The severity of an infection is a summation of the virulence and dissemination of the pathogen, combined with the level to which the body responds to the pathogen, known as the APR. As such, with the emergence of MRSA in the community in the early 2000s, numerous studies focused on assessing the virulence and infection severity of MRSA relative to MSSA. Importantly, early studies reported that patients with MRSA infections had poorer outcomes than patients with MSSA infections. However, the continuous evolution and gain of virulence factors in MSSA has led more recent reports to conclude similar virulence and patient outcomes. For example, a study of 91 pediatric MSKI cases reported similar clinical severity and outcomes for patients with confirmed MRSA or MSSA infections.¹³ Furthermore, when a previously effective 2009 logistic regression model based on C-reactive protein (CRP) level, temperature, white blood cell (WBC) count, pulse, and respiratory rate at presentation was applied in 2017, it no longer possessed the ability to effectively differentiate between MRSA and MSSA infections.¹³ Together, these recent findings suggest that pathogen type is but one factor that affects MSKI severity and subsequently the risk of adverse patient outcomes.

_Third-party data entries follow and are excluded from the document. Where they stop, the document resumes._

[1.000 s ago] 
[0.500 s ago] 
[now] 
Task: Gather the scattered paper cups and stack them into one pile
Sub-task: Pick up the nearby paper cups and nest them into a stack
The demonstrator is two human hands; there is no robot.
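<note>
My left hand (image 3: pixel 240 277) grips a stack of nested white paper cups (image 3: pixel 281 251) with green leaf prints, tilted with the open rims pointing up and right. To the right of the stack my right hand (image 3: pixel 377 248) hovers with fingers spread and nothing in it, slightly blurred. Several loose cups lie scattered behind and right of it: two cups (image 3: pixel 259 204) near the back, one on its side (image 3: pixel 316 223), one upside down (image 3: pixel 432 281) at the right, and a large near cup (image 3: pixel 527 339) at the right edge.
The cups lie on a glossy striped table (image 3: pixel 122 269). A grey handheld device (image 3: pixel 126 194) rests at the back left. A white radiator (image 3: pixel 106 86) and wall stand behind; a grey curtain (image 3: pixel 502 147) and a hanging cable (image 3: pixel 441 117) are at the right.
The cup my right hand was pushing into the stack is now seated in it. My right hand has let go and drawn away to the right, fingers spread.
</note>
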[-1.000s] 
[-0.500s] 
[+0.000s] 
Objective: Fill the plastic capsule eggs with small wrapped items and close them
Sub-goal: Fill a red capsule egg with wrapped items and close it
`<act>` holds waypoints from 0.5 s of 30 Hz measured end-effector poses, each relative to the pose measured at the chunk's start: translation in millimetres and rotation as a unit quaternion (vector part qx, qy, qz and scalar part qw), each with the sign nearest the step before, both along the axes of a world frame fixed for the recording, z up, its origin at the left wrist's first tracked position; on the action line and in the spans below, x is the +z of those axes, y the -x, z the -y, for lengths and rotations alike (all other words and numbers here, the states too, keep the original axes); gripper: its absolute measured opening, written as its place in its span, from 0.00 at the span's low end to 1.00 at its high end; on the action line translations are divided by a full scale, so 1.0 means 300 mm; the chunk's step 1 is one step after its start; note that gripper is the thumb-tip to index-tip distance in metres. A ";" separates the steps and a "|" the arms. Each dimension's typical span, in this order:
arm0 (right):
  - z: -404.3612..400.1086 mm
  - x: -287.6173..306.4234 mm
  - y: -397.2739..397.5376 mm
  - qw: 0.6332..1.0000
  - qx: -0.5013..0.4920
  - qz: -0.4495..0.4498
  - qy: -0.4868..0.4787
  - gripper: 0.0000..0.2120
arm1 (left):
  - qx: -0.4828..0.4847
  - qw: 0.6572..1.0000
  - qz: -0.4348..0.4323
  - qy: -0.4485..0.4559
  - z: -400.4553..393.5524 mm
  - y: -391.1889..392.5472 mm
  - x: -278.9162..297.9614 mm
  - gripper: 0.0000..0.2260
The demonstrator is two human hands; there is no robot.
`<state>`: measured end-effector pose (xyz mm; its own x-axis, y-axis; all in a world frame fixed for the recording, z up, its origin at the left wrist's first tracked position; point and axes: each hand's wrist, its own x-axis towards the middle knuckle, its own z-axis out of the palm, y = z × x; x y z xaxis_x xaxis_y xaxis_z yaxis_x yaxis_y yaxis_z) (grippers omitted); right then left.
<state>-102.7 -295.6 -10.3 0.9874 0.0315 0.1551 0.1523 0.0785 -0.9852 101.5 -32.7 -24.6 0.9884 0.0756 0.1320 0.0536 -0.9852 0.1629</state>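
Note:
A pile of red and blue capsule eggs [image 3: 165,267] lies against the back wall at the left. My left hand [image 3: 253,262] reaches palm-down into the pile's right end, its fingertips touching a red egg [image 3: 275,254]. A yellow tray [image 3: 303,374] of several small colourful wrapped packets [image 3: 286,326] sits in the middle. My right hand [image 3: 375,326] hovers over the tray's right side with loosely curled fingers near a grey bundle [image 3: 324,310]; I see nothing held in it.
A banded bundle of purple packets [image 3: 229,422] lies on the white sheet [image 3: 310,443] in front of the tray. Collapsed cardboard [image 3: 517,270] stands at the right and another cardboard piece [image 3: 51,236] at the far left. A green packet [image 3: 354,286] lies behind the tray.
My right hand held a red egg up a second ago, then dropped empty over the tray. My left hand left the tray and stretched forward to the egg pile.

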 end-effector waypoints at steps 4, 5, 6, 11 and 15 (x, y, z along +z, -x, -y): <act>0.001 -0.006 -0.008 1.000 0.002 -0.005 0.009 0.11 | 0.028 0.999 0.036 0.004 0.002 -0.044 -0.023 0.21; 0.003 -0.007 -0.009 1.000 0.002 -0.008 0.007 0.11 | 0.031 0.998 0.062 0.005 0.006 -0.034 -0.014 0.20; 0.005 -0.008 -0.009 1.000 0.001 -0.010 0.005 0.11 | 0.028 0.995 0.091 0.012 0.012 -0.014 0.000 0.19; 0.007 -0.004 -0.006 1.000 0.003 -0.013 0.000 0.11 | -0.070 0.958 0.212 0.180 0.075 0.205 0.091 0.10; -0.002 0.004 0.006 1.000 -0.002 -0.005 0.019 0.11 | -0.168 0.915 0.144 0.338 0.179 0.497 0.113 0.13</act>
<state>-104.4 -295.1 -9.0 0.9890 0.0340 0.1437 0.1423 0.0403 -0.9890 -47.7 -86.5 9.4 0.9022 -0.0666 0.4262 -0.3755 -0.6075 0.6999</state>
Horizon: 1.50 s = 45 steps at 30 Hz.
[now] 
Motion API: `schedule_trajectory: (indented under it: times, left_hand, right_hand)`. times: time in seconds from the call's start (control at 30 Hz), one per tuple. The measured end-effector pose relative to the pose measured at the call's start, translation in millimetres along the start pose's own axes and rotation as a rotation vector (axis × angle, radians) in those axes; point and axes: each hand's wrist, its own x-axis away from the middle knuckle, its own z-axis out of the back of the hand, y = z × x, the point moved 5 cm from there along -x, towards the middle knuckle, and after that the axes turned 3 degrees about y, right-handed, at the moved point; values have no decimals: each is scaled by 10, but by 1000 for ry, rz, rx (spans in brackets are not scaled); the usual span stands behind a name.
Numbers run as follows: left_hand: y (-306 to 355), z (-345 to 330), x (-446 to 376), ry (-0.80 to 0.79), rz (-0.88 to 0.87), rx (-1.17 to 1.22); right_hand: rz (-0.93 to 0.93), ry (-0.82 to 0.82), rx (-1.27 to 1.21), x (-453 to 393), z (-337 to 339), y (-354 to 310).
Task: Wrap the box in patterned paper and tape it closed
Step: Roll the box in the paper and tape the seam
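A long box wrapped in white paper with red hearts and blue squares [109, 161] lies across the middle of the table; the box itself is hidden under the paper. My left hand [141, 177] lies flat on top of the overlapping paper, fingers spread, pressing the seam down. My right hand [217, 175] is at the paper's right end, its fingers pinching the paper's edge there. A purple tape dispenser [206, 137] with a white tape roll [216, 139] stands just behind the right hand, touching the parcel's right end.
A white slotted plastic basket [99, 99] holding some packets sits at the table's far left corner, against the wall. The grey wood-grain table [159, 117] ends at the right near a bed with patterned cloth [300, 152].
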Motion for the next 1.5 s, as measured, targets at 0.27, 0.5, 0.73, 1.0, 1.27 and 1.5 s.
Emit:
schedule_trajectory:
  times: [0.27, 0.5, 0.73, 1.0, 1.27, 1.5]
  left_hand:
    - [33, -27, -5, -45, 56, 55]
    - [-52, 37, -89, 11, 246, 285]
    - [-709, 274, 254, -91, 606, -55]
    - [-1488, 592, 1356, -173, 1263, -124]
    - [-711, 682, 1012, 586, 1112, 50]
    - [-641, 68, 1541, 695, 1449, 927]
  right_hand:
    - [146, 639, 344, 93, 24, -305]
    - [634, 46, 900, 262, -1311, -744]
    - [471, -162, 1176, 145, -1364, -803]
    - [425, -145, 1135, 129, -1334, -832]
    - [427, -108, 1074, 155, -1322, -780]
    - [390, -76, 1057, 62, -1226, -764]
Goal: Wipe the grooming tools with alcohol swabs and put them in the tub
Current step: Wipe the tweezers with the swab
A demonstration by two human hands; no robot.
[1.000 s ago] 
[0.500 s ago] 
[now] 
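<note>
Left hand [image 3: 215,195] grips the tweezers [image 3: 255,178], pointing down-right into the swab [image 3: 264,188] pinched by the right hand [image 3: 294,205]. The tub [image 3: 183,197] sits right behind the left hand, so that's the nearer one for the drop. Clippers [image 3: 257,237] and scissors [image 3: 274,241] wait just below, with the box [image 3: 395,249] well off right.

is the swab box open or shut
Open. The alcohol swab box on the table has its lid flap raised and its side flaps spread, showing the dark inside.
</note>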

Given the variance in epidemiology by region and over time, physicians should not limit their assessment of disease severity to the identity of the pathogen. Although pathogen identification is essential for applying antibiotic therapy, both MSSA and MRSA can drive the body’s APR to exuberant levels, increasing the risk of adverse medical and musculoskeletal outcomes.

Paramount to caring for children with suspected MSKI, there are four tasks that all members of the medical and surgical team should accomplish when working up a suspected MSKI.¹⁴ The team should address the following four questions: (1) Where is the suspected infection? (2) Is it an infection and if so, what is the pathogen? (3) How severe is the infection (ie, how will the infection drive the APR)? (4) How to best treat the infection? Given the heterogeneity of MSKI from one institution to another, it is beneficial for all pediatric orthopaedic surgeons who care for these children to understand the philosophy and tools of these tasks to maximize the benefit to both the child and other services involved in the child’s care.